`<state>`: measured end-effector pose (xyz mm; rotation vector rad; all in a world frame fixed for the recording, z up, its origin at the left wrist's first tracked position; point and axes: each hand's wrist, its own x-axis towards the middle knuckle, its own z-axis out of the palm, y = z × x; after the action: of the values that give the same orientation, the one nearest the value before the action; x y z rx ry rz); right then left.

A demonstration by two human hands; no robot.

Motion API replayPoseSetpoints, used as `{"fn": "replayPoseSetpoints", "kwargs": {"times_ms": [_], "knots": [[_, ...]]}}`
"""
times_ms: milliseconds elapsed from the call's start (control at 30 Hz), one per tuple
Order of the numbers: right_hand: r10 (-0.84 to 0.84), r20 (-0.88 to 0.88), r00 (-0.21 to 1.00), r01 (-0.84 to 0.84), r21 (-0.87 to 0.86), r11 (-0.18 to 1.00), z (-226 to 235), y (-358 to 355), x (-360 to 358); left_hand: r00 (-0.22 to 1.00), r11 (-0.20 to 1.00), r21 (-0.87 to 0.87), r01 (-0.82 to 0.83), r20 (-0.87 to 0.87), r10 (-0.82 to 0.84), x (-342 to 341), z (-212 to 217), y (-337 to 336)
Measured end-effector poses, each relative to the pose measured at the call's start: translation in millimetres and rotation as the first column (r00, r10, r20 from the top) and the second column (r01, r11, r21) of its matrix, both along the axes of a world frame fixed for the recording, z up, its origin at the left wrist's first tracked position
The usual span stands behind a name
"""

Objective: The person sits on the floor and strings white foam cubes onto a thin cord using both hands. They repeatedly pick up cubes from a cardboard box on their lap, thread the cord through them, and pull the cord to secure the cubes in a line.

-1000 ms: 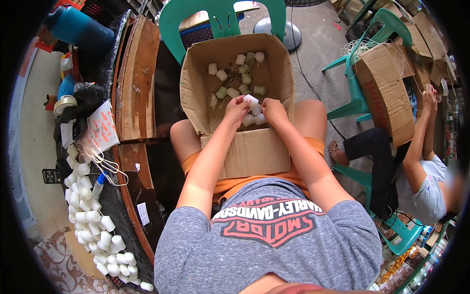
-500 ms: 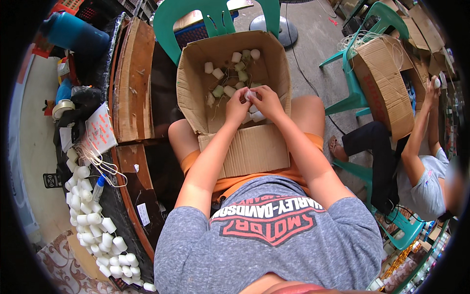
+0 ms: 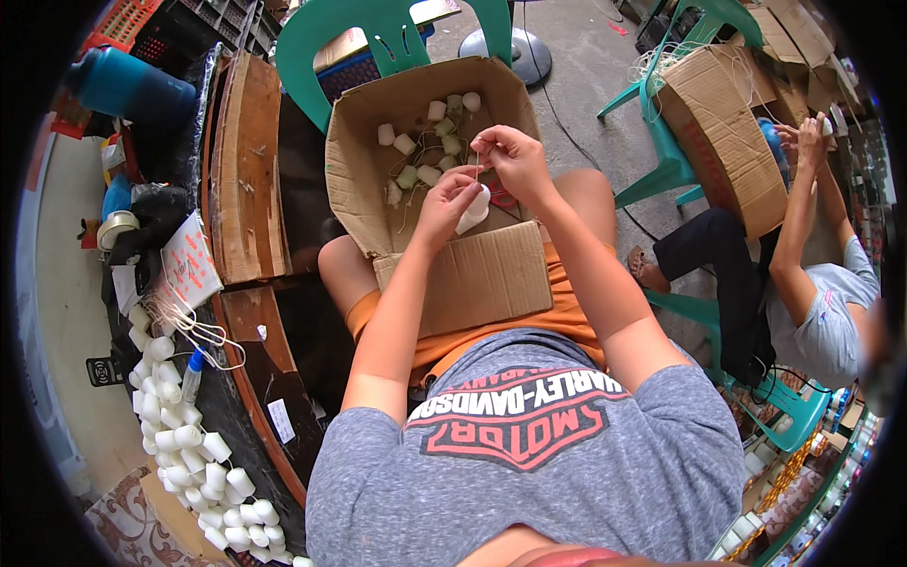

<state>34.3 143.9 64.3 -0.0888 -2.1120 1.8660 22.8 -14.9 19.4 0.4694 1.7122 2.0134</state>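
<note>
Over an open cardboard box [image 3: 345,180] on my lap, both hands are closed on a thin pale string [image 3: 477,163]. My right hand [image 3: 520,168] pinches it at the upper end, on the far side. The fingertips of my left hand [image 3: 448,208] grip it lower down. Just below the left fingertips is a white cylindrical piece [image 3: 475,210], apparently on that string; its join is hidden. Inside the box lie several white and pale green cylinders [image 3: 406,177] among loose strings.
Strung white cylinders [image 3: 189,439] are heaped at left beside a wooden piece [image 3: 248,170], a marker [image 3: 192,376] and a blue bottle [image 3: 132,87]. A green chair [image 3: 397,38] stands behind the box. At right sits another person [image 3: 812,293] near a second carton [image 3: 723,142].
My hands, previously together around the white cylinder, have separated. The right hand has risen with the string stretched out, and the cylinder is below the left fingertips. The whole view has shifted slightly.
</note>
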Motion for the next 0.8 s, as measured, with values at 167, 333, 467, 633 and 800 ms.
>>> {"fn": "replayPoseSetpoints", "kwargs": {"times_ms": [167,333,467,633,800], "knots": [[-0.008,0.240,0.971,0.041,-0.132,0.990,-31.3,-5.6,2.8,0.913,0.903,0.390,-0.180,0.409,0.006,-0.2,-1.7,-20.7],[0.044,0.127,0.991,-0.066,0.174,0.983,-27.3,-38.2,34.1,0.814,0.877,0.337,-0.343,0.572,0.099,4.1,-8.7,-37.2],[0.085,-0.038,0.996,-0.070,0.292,0.954,-15.6,-38.4,32.9,0.926,0.972,0.119,-0.203,0.347,0.151,10.8,-12.9,-31.8],[0.099,0.112,0.989,-0.125,0.263,0.957,-20.7,-21.6,21.4,0.972,0.996,0.017,-0.088,0.222,0.082,11.4,-16.8,-26.2],[0.230,0.292,0.928,-0.227,-0.045,0.973,-31.5,-24.3,29.9,0.912,0.972,0.180,-0.154,0.405,0.070,11.1,-21.3,-32.2]]}}
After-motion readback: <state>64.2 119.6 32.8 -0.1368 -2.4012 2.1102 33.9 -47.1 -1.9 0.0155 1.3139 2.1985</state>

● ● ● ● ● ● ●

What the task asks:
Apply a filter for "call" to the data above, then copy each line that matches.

Result below:
times_ms: milliseconds elapsed from the call's start (control at 30 Hz), one per tuple
Measured end-effector poses, each relative to the pose measured at the call's start: translation in millimetres and rotation as the first column (r00, r10, r20 from the top) and the second column (r01, r11, r21) of its matrix, both along the axes of a world frame fixed for the recording, z up, its origin at the left wrist's first tracked position

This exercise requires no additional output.